AAPMR sent an email out today, that they are working with major organizations to line up volunteer opportunities but no specifics

Does anyone have an idea what role physiatry is currently playing in the relief efforts? I can't even imagine the number of new amputees, spinal cord injuries, and brain injuries to the population. At the risk of sounding too self-interested, I believe placing rehabilitation at the forefront of relief efforts would help the international view of physiatry as well. Undestandably, the surgical and medical specialties are most needed right now, but in the coming weeks and months, I would think there would be plenty of opportunity for PM&R.

Thoughts?
 
Does anyone have an idea what role physiatry is currently playing in the relief efforts? I can't even imagine the number of new amputees, spinal cord injuries, and brain injuries to the population. At the risk of sounding too self-interested, I believe placing rehabilitation at the forefront of relief efforts would help the international view of physiatry as well. Undestandably, the surgical and medical specialties are most needed right now, but in the coming weeks and months, I would think there would be plenty of opportunity for PM&R.

Thoughts?

Once the acute issue is over and people tire of seeing collapsed buildings and piles of bodies, the general population will lose interest - they always do. Tragedy brings ratings to the TV and radio stations and everyone throws a bunch of money at the issue. Once the cameras walk away, the money quickly dries up. There is unlikely to be significant money available for rehab services.

Haiti has no real Goverment now, will be completely bankrupted by this and will have a hard time recovering. Volunteers will be greatly needed, but overwhelmed.

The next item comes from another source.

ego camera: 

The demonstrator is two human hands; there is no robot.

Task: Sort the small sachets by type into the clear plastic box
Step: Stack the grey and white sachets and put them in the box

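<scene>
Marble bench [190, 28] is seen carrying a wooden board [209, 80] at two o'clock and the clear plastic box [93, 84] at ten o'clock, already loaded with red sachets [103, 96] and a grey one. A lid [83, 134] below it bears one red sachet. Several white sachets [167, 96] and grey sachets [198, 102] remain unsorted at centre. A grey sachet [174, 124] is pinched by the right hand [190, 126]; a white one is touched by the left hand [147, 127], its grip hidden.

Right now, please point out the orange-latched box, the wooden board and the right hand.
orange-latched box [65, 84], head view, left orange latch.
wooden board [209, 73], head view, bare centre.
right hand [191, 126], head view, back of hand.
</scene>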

You are right, they will need extensive rehabilitation services, but where will it come from? Braces, wheelchairs and prosthetics will be very difficult to come by. PT will be virtually non-existent. The best you will be able to do is provide advice to caregivers. Just like all the people right now who need surgery and antibiotics, but can't get them.
 
Just had a piece about this on Larry King Live with Heather Mills talking about her volunteer efforts.

Mentioned something about physiciansforpeace.org for info on efforts as well.
 
Now is the time to get in with the charitable organizations to lobby for basic DME, set aside funds for PT, etc. If it isn't carved out of the monies being showered upon Haiti now, then it won't happen.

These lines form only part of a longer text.